Every line of the records below that holds the word "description" should be copied out.

┌────────

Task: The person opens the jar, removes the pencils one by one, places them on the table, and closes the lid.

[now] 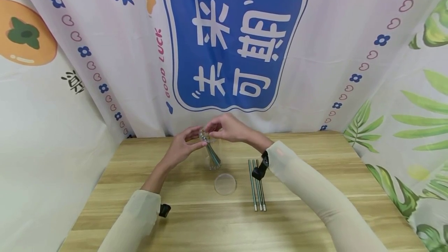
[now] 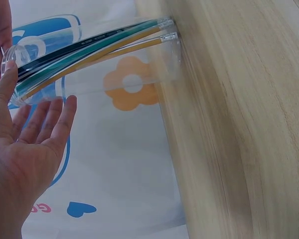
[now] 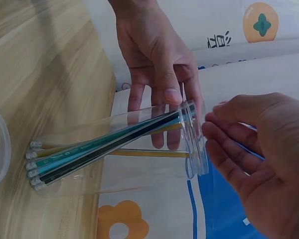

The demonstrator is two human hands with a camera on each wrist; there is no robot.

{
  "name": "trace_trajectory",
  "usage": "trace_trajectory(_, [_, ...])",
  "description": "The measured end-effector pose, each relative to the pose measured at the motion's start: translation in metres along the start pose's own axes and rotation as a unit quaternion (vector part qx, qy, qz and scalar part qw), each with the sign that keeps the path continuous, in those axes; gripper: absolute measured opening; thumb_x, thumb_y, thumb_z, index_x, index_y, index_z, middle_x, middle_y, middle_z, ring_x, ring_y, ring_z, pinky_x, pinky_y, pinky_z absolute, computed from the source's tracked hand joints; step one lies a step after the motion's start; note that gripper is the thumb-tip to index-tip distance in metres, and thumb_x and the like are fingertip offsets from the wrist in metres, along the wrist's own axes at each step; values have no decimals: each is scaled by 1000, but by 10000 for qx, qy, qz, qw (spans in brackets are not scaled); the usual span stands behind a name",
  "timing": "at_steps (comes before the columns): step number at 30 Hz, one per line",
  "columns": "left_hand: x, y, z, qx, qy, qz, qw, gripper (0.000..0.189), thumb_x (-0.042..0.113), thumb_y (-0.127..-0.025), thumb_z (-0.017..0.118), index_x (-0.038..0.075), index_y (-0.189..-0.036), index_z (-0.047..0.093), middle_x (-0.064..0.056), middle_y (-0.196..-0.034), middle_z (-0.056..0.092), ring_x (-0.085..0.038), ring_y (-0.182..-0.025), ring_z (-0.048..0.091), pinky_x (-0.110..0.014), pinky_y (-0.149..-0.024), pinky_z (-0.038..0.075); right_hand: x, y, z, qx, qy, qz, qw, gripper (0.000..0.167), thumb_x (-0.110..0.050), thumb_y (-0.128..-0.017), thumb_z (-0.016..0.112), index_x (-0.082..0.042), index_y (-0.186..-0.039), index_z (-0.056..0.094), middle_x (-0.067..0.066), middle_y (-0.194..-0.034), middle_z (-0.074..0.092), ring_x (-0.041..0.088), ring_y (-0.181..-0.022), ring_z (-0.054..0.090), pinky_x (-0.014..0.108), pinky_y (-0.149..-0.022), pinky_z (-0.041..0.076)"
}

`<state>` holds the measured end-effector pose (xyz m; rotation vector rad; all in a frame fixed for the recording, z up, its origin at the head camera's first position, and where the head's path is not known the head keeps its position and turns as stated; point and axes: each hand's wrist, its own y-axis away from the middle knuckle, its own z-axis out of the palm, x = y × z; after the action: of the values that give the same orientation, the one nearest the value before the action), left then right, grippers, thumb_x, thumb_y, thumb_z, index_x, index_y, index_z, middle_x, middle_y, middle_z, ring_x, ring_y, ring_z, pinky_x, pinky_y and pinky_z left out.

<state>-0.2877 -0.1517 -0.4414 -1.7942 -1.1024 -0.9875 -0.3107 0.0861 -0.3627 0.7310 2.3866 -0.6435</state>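
Observation:
A tall clear plastic jar (image 3: pixel 149 172) stands upright near the back of the wooden table. Several pencils (image 3: pixel 109 148), dark, teal and yellow, lean inside it with their eraser ends on the bottom. My left hand (image 1: pixel 182 146) holds the jar near its rim, thumb on one side and fingers on the other. Over the mouth is my right hand (image 1: pixel 229 127), its fingers loosely bent beside the rim (image 3: pixel 199 144). No pencil shows between the right fingers in the right wrist view; whether they touch the rim is unclear.
A round clear lid (image 1: pixel 225 184) lies flat on the table in front of the jar. Several more pencils (image 1: pixel 257 186) lie side by side to its right, below my right wrist. Behind the table's back edge hangs a printed curtain (image 1: pixel 147 100).

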Motion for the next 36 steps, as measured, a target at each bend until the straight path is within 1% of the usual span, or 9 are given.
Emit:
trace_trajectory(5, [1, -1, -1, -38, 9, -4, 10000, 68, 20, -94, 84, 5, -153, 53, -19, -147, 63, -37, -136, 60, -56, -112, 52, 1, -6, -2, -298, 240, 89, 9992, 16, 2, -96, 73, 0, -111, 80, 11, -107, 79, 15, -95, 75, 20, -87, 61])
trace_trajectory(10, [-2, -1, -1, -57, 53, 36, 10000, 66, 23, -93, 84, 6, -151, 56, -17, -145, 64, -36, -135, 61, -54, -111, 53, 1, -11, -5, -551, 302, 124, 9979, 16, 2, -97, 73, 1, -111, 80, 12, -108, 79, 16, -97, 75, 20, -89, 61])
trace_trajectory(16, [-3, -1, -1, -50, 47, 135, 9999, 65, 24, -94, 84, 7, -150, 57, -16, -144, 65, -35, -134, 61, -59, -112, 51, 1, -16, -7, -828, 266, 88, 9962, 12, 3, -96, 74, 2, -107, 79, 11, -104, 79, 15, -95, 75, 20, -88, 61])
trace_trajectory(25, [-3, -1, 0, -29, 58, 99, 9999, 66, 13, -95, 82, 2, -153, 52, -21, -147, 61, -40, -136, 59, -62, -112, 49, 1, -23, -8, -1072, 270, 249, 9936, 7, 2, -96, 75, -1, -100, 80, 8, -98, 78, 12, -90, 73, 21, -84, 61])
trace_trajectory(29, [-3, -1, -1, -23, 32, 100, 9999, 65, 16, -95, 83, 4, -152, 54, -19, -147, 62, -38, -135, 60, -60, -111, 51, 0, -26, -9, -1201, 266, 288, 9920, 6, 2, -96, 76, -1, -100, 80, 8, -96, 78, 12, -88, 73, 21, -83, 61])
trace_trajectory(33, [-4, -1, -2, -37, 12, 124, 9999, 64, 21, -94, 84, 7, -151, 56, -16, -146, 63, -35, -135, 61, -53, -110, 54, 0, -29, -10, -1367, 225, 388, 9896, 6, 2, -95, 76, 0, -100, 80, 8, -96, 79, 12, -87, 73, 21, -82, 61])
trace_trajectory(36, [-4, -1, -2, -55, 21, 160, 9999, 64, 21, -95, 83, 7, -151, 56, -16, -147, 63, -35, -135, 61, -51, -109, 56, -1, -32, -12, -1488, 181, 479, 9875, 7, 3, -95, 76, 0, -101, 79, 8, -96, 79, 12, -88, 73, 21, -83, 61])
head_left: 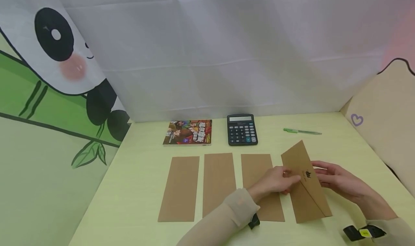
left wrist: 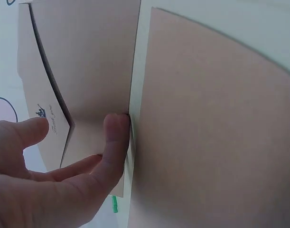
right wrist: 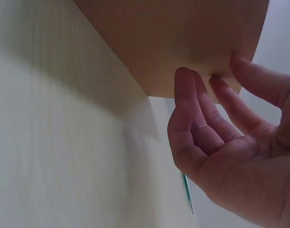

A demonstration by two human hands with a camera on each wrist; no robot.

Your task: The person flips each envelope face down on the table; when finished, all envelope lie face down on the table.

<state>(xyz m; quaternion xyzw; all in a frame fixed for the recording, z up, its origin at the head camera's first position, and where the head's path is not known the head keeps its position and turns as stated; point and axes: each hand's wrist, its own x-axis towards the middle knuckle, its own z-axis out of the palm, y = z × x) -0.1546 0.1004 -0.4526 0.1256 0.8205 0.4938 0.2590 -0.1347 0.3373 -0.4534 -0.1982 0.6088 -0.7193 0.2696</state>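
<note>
A brown kraft envelope (head_left: 306, 197) with a crown print stands tilted at the right of a row, its right side raised off the table. My left hand (head_left: 279, 181) grips it by the left side; in the left wrist view the thumb lies by the print on the flap and a fingertip is at the edge. From the right, my right hand (head_left: 345, 184) touches the envelope's back with loosely bent fingers (right wrist: 185, 90), seen in the right wrist view. Three more brown envelopes lie flat to the left: the nearest (head_left: 259, 163), partly under my left arm, the middle (head_left: 218, 177) and the farthest (head_left: 179, 188).
Behind the row lie a colourful book (head_left: 188, 132), a black calculator (head_left: 242, 129) and a green pen (head_left: 302, 132). A white cloth (head_left: 207, 58) hangs along the back of the pale table (head_left: 120, 202). Printed panels stand at both sides.
</note>
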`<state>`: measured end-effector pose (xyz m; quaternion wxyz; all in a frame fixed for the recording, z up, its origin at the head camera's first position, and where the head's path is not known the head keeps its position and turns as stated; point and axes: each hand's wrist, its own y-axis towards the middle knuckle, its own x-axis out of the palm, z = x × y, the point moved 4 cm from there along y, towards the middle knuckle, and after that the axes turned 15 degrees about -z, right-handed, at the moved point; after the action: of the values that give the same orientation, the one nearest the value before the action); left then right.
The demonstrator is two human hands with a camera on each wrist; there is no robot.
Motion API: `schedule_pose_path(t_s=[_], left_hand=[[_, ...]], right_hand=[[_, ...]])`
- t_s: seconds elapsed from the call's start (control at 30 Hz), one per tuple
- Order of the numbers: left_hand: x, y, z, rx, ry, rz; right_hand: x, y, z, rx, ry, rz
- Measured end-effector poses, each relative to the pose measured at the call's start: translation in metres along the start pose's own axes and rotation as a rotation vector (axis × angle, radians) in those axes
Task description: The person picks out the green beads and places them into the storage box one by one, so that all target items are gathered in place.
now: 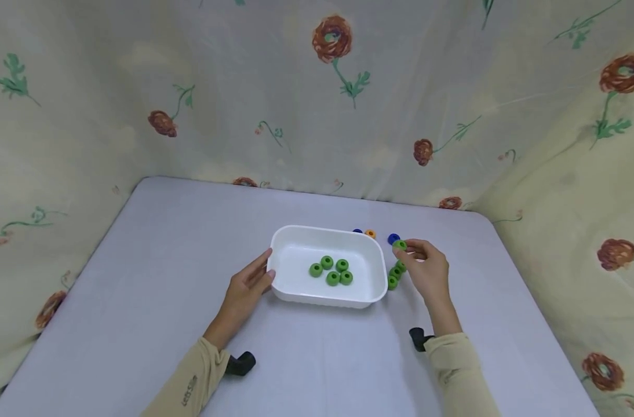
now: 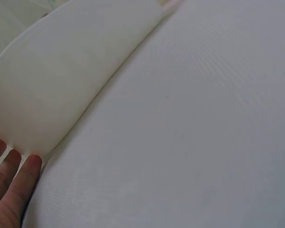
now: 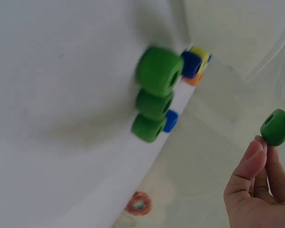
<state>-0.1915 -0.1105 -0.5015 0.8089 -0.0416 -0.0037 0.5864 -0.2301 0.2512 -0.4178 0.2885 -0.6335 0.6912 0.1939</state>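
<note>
My right hand (image 1: 429, 269) pinches a green bead (image 1: 399, 245) between thumb and fingertips, held just beyond the tray's right end. The same bead (image 3: 275, 127) shows its hole in the right wrist view. A white tray (image 1: 322, 299) sits mid-table with several green beads (image 1: 333, 278) spread on its floor. My left hand (image 1: 246, 288) holds the tray's left end, thumb at the rim; in the left wrist view its fingertips (image 2: 34, 161) touch the outer wall. Three green beads (image 3: 154, 103) stand in a row beside the tray's right end.
Past the tray's right rear corner lie blue beads (image 1: 393, 238), an orange bead (image 1: 370, 233) and a yellow bead (image 3: 198, 51). A pale cloth covers the table (image 1: 192, 231). Flower-patterned curtains (image 1: 296, 87) hang behind and at the sides.
</note>
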Motion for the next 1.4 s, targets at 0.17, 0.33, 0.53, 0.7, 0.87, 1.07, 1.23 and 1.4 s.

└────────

• [The answer]
  "description": "The measured end-effector pose, each relative to the pose measured at the motion's start: translation in metres along the start pose's own axes and rotation as a unit quaternion (vector part qx, qy, qz and scalar part qw), each with the sign that keeps the path continuous, in those axes; gripper: absolute measured opening; thumb_x, thumb_y, thumb_z, index_x, index_y, index_z, middle_x, middle_y, middle_z, ring_x, ring_y, ring_z, pinky_x, pinky_y, pinky_z absolute, computed from the source's tracked hand joints; step one lies a step after the motion's start; note that gripper is the thumb-tip to index-tip distance in metres, and thumb_x and the like are fingertip offsets from the wrist in metres, along the wrist's own axes at each step; values have no decimals: each is scaled by 1000, but by 10000 for qx, qy, qz, qw (spans in brackets are not scaled); the usual span stands behind a name",
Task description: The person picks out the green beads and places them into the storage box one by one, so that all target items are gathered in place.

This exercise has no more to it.